▶ [PROBLEM DETAILS]
Your job is to return every line in the data holding the string "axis".

┄┄┄┄┄┄┄┄┄┄

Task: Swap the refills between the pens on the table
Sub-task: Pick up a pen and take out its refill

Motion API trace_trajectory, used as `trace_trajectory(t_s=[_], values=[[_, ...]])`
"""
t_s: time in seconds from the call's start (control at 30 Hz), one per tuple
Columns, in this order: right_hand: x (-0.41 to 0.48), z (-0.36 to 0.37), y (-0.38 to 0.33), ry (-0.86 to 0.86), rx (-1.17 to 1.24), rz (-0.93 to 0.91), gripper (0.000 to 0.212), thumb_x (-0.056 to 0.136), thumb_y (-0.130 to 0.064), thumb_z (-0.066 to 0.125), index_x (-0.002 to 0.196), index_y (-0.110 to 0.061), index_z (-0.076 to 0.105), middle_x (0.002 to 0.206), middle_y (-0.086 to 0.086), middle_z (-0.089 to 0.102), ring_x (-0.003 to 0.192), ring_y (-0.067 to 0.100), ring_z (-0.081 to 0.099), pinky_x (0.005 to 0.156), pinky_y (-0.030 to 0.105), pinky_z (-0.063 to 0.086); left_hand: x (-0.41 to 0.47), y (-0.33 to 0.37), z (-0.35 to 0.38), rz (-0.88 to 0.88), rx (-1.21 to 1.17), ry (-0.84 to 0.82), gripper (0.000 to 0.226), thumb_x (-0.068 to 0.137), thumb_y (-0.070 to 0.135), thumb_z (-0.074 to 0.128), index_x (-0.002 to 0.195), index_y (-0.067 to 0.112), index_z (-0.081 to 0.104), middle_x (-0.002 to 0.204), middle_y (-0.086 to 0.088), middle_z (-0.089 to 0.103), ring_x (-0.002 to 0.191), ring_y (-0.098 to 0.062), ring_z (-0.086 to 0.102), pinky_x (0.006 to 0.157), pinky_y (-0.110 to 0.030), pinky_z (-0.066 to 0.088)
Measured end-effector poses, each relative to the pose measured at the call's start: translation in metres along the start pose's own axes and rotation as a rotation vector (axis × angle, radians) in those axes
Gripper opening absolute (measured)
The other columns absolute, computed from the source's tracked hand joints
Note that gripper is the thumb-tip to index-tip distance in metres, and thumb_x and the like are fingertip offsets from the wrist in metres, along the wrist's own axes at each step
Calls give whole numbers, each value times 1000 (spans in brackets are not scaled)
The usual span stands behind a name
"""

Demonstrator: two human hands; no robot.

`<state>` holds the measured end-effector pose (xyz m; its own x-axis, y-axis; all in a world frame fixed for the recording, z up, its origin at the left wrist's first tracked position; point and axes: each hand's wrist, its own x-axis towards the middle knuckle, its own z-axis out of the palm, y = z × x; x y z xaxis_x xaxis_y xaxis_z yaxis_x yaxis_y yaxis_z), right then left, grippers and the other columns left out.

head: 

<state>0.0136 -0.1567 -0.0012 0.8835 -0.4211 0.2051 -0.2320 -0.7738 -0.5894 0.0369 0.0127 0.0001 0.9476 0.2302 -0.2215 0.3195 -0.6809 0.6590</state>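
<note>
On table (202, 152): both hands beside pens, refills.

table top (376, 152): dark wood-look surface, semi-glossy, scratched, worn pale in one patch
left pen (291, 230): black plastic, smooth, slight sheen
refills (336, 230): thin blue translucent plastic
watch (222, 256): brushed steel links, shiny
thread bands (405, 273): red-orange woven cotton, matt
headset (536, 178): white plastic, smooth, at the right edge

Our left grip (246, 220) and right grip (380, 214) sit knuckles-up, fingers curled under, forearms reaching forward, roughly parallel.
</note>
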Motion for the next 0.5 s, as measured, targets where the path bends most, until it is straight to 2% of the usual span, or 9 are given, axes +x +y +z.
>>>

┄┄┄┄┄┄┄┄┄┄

▶ [WRITTEN RESPONSE]
Measured end-effector poses, each relative to the pose measured at the call's start: translation in metres along the start pose's own axes and rotation as a rotation vector (axis × angle, radians) in those axes
`<state>` holds the measured end-effector pose (xyz m; its own x-axis, y-axis; all in a world frame fixed for the recording, z up, its origin at the left wrist's first tracked position; point and axes: each hand's wrist, its own x-axis towards the middle knuckle, its own z-axis out of the palm, y = z × x; x y z xaxis_x xaxis_y xaxis_z yaxis_x yaxis_y yaxis_z), right then left, grippers and the other columns left out.

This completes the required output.